• _WHAT TO WORK ON_:
Repeat the data verbatim, images excluded.

• _GIVEN DATA_:
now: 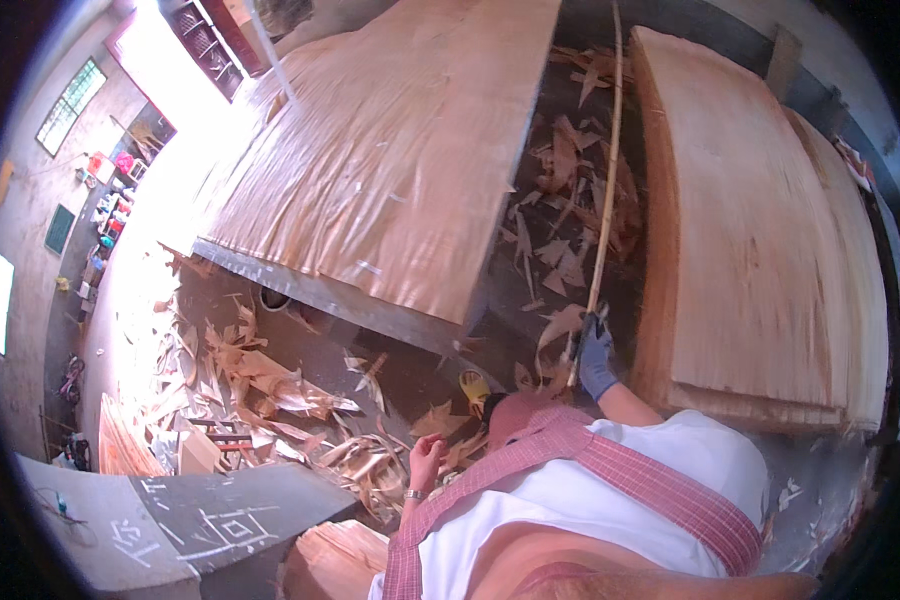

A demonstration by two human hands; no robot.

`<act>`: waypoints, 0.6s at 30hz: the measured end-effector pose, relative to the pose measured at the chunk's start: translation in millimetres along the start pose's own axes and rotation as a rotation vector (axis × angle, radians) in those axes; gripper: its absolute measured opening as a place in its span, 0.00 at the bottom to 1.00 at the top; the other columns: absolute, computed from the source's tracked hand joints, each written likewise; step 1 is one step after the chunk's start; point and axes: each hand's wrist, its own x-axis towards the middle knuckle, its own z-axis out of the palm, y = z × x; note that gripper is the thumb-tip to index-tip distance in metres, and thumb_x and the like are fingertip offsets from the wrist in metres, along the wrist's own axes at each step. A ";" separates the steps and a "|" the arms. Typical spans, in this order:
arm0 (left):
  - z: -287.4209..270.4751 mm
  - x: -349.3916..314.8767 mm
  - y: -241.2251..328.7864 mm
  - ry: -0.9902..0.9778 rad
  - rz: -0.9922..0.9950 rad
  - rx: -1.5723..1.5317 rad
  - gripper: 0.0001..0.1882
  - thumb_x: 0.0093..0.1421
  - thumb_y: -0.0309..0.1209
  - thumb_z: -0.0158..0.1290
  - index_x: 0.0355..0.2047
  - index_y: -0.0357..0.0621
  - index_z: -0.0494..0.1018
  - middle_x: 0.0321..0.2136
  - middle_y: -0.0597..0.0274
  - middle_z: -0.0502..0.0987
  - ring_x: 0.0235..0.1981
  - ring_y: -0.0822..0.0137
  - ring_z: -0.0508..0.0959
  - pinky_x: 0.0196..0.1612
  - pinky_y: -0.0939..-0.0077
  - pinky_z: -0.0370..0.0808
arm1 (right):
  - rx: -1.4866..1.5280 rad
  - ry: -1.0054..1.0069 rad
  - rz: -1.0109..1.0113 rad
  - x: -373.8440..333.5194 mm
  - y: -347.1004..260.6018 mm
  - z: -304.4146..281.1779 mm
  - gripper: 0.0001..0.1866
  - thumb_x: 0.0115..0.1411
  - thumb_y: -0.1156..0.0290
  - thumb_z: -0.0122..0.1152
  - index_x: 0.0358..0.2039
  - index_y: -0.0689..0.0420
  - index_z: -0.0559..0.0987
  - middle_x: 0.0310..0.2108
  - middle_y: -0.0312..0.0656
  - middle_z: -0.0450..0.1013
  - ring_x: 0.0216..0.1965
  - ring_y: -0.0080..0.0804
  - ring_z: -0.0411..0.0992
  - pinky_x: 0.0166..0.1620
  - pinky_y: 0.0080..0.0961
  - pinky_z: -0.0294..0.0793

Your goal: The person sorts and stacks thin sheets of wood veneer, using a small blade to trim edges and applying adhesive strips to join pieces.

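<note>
Neither of my hands shows in the head view. A person in a white shirt and a pink checked scarf bends low right in front of me. Their blue-gloved hand grips a long thin bamboo stick that runs up the gap between two veneer stacks. Their bare hand, with a wristband, hangs beside wood scraps on the floor. A blurred skin-toned shape lies along the lower edge; I cannot tell what it is.
A broad stack of veneer sheets lies at the upper left and another stack at the right. Torn veneer scraps litter the floor and the gap. A grey chalk-marked slab sits at the lower left.
</note>
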 end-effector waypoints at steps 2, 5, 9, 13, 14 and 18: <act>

• _SOLUTION BELOW_:
now: 

A demonstration by two human hands; no robot.

`<act>`: waypoints, 0.6s at 30hz: the measured end-effector pose, relative to the pose measured at the chunk's start: translation in millimetres along the start pose's own axes and rotation as a rotation vector (axis × angle, radians) in those axes; gripper: its absolute measured opening as a place in its span, 0.00 at the bottom to 1.00 at the top; the other columns: absolute, computed from the source's tracked hand joints, each written likewise; step 1 is one step after the chunk's start; point and axes: each hand's wrist, its own x-axis towards the middle knuckle, its own z-axis out of the palm, y = z × x; note that gripper is the thumb-tip to index-tip distance in metres, and thumb_x and the like are fingertip offsets from the wrist in metres, along the wrist's own axes at each step. A ";" separates the steps and a "|" the arms. Typical spans, in this order:
arm0 (left):
  - z: -287.4209..270.4751 mm
  - x: -349.3916..314.8767 mm
  - y: -241.2251..328.7864 mm
  - ry: -0.9902..0.9778 rad
  - rz: -0.9922..0.9950 rad
  - rx: -1.5723..1.5317 rad
  - gripper: 0.0001..0.1882
  - thumb_x: 0.0093..0.1421
  - thumb_y: -0.0309..0.1209
  - thumb_z: -0.0158..0.1290
  - index_x: 0.0355..0.2047
  - index_y: -0.0357..0.0621
  - index_z: -0.0494..0.1018
  - middle_x: 0.0321..0.2136
  - middle_y: -0.0597..0.0274
  - middle_z: -0.0502..0.0987
  - ring_x: 0.0235..0.1981
  - ring_y: -0.0822..0.0137
  - ring_z: -0.0508..0.0959
  - pinky_x: 0.0196..0.1612
  - pinky_y: -0.0939..-0.0077
  - pinky_z: -0.0370..0.0808
arm1 (right):
  - rx: -1.4866..1.5280 rad
  - ry: -1.0054..1.0069 rad
  - rz: -1.0109..1.0113 rad
  - x: -373.8440..333.5194 mm
  - y: -347.1004..260.6018 mm
  - z: -304.4146..281.1779 mm
  - gripper: 0.0001..0.1866
  - thumb_x: 0.0115..0.1411
  - thumb_y: -0.1156..0.0290
  - thumb_z: -0.0122..0.1152
  - index_x: 0.0358..0.2039
  - index_y: -0.0689..0.0420
  - index_z: -0.0559..0.0987
  - middle_x: 0.0310..0.2108
  - middle_y: -0.0312..0.0656
  - middle_z: -0.0450..0.1013
  - ring_x: 0.0216..0.1965
  - ring_y: -0.0080..0.0804
  - ring_z: -0.0411..0.0992
  - pinky_x: 0.0166..0.1620
  - pinky_y: 0.0080..0.0961
  - pinky_z: -0.0294..0.0793

Your goal: The person sorts and stacks thin sheets of wood veneer, using a small blade to trim edges and applying adhesive strips to join pieces.

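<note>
Neither of my hands shows in the head view. A person in a white shirt and a pink checked scarf bends low right in front of me. Their blue-gloved hand grips a long thin bamboo stick that runs up the gap between two veneer stacks. Their bare hand, with a wristband, hangs beside wood scraps on the floor. A blurred skin-toned shape lies along the lower edge; I cannot tell what it is.
A broad stack of veneer sheets lies at the upper left and another stack at the right. Torn veneer scraps litter the floor and the gap. A grey chalk-marked slab sits at the lower left.
</note>
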 end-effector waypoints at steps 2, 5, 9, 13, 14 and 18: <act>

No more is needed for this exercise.